Y por eso Pablo les llama a la unidad, porque la Iglesia dividida no deja hueco al Espíritu. Impide que entre. Porque donde hay divisiones, el testimonio se debilita, el mensaje se desdibuja. Solo el Espíritu de comunión hará creíble a nuestros vecinos y vecinas el Evangelio de hoy.
Iglesia en salida
Pidamos, entonces, al «dulce huésped del alma», al «Padre amoroso del pobre», que entre hasta el fondo de nuestras entrañas y visite lo rincones más oscuros y escondidos de nuestros corazones y de la Iglesia. Así, como hemos escuchado, sanará nuestro corazón enfermo y nos regalará su gozo eterno, como hemos dicho en la imponente secuencia antes del Evangelio. De este modo, no tendremos otro título que nuestra igual dignidad de bautizados, de testigos y de discípulos misioneros.

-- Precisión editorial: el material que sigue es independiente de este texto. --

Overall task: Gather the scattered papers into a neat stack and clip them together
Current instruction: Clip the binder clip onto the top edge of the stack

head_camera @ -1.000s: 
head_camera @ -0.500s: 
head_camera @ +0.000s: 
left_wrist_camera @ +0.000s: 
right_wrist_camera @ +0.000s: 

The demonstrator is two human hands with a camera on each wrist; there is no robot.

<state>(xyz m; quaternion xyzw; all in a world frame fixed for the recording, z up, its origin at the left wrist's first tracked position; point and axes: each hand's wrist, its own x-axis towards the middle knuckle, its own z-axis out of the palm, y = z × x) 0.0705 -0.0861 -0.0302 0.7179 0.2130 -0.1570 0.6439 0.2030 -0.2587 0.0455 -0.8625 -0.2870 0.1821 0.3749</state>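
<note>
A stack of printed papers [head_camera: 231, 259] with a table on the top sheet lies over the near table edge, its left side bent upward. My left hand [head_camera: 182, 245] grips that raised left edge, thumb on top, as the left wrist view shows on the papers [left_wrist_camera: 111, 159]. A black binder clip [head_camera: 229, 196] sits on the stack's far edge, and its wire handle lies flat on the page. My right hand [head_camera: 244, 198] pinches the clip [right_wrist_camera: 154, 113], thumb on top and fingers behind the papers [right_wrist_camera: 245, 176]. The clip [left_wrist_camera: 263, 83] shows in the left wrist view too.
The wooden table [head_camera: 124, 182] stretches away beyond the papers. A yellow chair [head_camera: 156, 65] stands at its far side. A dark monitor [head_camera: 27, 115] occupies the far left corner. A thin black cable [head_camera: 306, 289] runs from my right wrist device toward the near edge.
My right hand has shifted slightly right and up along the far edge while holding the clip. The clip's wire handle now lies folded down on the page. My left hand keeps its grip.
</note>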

Por eso, queridos hermanos, queremos una Iglesia en salida, como decía el Papa Francisco. Una Iglesia que no se encierra en sus miedos ni en sus costumbres. Una Iglesia de discípulos y misioneros, de bautizados que saben que todos los dones que recibimos se pudren si los conservamos para nosotros mismos. Los dones recibidos están al servicio de los demás para complementarse unos con otros; no para competir, sino para compartir.
Nueva Creación
Todo esto –Paz, Envío, Perdón– se nos entrega desde la misma experiencia de la Resurrección. «Paz a vosotros», nos ha dicho Jesús, aun cuando las puertas están cerradas, y los ojos y los oídos también. «Paz a vosotros», y tras mostrarles las señales de su Pasión –esas heridas que son su carné de identidad– sopla sobre ellos y les da el Espíritu. Es el aliento de Dios, como aquel aliento del principio de la Creación, porque cuando se recibe el Espíritu sucede una nueva Creación.
La Iglesia, ahí, nace con la misión de reconciliar, de sanar, de llevar paz. No se trata de ser perfectos, sino de ir a las heridas abiertas, esas llagas del Resucitado que, como ventanas, nos muestra su rostro.
Regalo del Padre y del Hijo
La fiesta de Pentecostés, queridos hermanos, arranca y se celebra en la fiesta de la cosecha del trigo. Pero se desborda: ya no es la cosecha del trigo como aquel primer Pentecostés, es la cosecha del alma. Es el final de la Pascua y el inicio de la misión. Es el fuego que no destruye, sino que impulsa.
Pentecostés, por tanto, es regalo del Padre y del Hijo. Él es el consuelo en la pena, la fuerza en la debilidad, el empuje cuando nos falta el ánimo. Él ora en nosotros cuando ya no nos salen las palabras. Él hace nuevas todas las cosas, aun cuando creemos que todo está perdido.
Queridos hermanos y hermanas: feliz inicio de una nueva etapa, feliz nuevo día. ¡Feliz Pentecostés! Que hoy el Espíritu nos visite en esta catedral de nuevo. Y que nuestras vidas, nuestras comunidades, nuestras Iglesias, puedan ser testigos vivos de la paz que reconcilia, del envío que impulsa y del perdón que siempre libera.